Going to the source might help here. When Ray Bradbury was asked in an interview as to his motivation in writing, he offered an insightful answer that can explain much:
I had decided to be a magician well before I decided to be a writer. I was the little boy who would get up on-stage and do magic wearing a fake mustache, which would fall off during the performance. I'm still trying to perform those tricks. Now I do it with writing. Also, writers write because of a need to be loved. I suppose that's greedy, isn't it?
Writing has helped me in other ways. When I started writing seriously, I made the major discovery of my life - that I am right and everybody else is wrong if they disagree with me. What a great thing to learn: Don't listen to anyone else, and always go your own way.
Within this statement, much can be generated. On one hand, when the question is posed as to why Bradbury wrote, a response could be "Because he wanted to display a reality of what could be as opposed to what is." Similar to the "magician" in the carnival of Bradbury's life, Bradbury wanted to write because of the need to construct a reality that enabled him to "perform those tricks."

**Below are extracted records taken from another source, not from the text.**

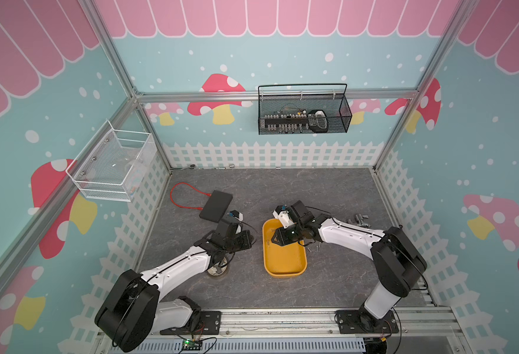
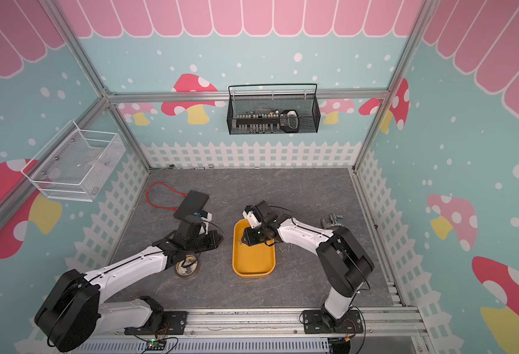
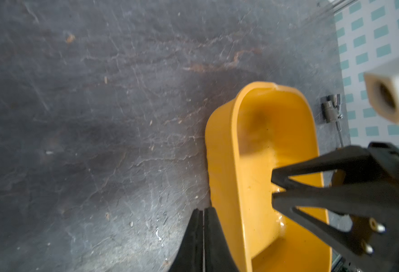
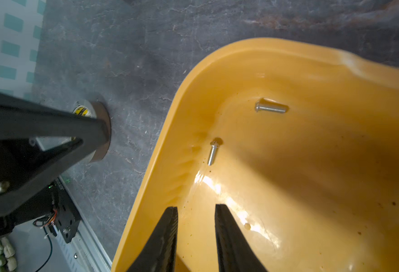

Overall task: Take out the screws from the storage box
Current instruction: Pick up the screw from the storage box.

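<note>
**Workspace seen from above and from both wrists.** The grey table [image 1: 328,190] appears in both top views and bears everything listed here.

- The storage box [image 1: 286,260] is yellow-orange and lidless. It sits near the table's middle, between my two arms, with its long side running away from my bases.
- A flat black case [image 1: 216,206] lies well apart from the box on my left side, with a red cable [image 1: 181,196] looped beside it.
- A tape roll [image 1: 218,271] sits partly under my left forearm.
- My right gripper [image 4: 196,207] has its jaws parted with nothing between them. Its tips are inside the storage box, over the floor at the far end.
- My left gripper [image 3: 203,210] has its jaws pressed together and empty, over bare table just beside the box's left outer wall. I cannot tell whether it touches that wall.
- Two of the screws [image 4: 271,107] lie flat on the box floor ahead of my right fingertips, apart from each other, one close to the curved wall. A few more screws [image 1: 316,245] lie on the table just beside the box's right wall.
</note>
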Controlling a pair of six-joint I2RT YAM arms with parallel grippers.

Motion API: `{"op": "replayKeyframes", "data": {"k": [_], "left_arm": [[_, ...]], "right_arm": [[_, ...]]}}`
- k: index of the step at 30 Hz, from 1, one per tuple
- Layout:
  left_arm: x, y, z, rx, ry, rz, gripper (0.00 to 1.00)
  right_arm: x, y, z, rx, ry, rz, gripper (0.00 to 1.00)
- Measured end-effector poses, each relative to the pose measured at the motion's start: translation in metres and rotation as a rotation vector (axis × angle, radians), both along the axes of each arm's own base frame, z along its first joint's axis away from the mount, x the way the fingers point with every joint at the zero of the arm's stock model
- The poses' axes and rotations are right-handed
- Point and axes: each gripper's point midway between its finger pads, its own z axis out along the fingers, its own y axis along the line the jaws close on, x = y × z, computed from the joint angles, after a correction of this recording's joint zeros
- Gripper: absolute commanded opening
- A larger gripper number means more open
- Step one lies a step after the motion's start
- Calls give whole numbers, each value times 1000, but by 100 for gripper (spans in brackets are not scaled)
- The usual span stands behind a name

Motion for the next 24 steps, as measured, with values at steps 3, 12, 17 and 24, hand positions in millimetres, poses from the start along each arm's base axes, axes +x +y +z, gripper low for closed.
{"op": "replayKeyframes", "data": {"k": [3,12,17,24], "left_arm": [[-5,-3,-5,-32,13,-12,2],[-6,-12,-10,-74,19,-39,2],[-7,-16,-14,-84,31,-57,2],[-10,-22,-21,-91,49,-77,2]], "right_arm": [[2,2,-15,-41,19,6,36],[1,17,-35,-136,19,44,36],[-1,16,-45,-179,20,49,35],[5,21,-47,-205,-1,46,30]]}}
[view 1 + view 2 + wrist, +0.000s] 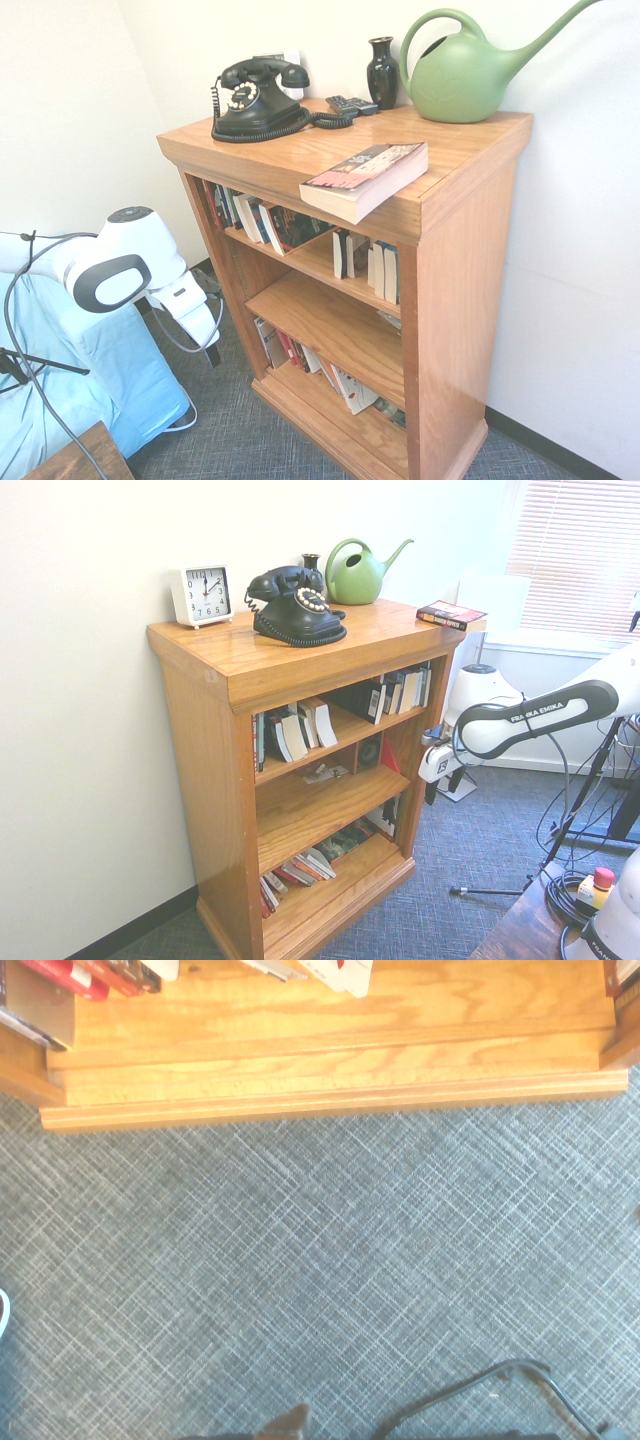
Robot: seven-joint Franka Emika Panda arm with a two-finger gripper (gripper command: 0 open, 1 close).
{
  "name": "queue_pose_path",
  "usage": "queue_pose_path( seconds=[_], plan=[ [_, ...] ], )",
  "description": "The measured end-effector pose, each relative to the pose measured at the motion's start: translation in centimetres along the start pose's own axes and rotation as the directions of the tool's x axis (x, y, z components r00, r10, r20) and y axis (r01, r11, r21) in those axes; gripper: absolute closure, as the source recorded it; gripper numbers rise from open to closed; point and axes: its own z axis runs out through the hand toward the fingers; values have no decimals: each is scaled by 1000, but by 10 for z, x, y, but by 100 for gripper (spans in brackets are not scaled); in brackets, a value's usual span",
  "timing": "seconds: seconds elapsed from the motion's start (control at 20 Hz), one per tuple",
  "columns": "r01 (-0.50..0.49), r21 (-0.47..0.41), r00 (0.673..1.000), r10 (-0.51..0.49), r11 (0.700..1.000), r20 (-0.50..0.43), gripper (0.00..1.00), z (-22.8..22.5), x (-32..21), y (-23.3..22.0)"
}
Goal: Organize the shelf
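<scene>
Bookcase (465,300) standing right of the gripper (443,784) in the first exterior view, fingers open, nothing held! Lower books (352,392) there are partly hidden behind its near side.

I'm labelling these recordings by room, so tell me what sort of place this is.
Probably an office or study: a honey-coloured oak bookcase holding books, a black rotary-style telephone, and a square white analogue clock.

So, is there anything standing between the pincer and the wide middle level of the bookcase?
Nothing visible does. The pincer hangs in front of the bookcase, whose front is open at the middle level. The thick paperback sticks out past the front edge, but higher, on the top.
</scene>
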Motion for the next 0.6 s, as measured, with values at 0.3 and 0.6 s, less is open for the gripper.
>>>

Another reason that can help to make clear as to why Bradbury wrote could tie into his own sense of self. Bradbury asserts the idea that writing enabled him to be independent of thought and action. Hence, another response as to why Bradbury wrote could be "because he wanted to assert his own individualized voice in a world of growing homogeneity and conformity. In this, one can get inside Bradbury's mind to see the strong connection between writing and independence.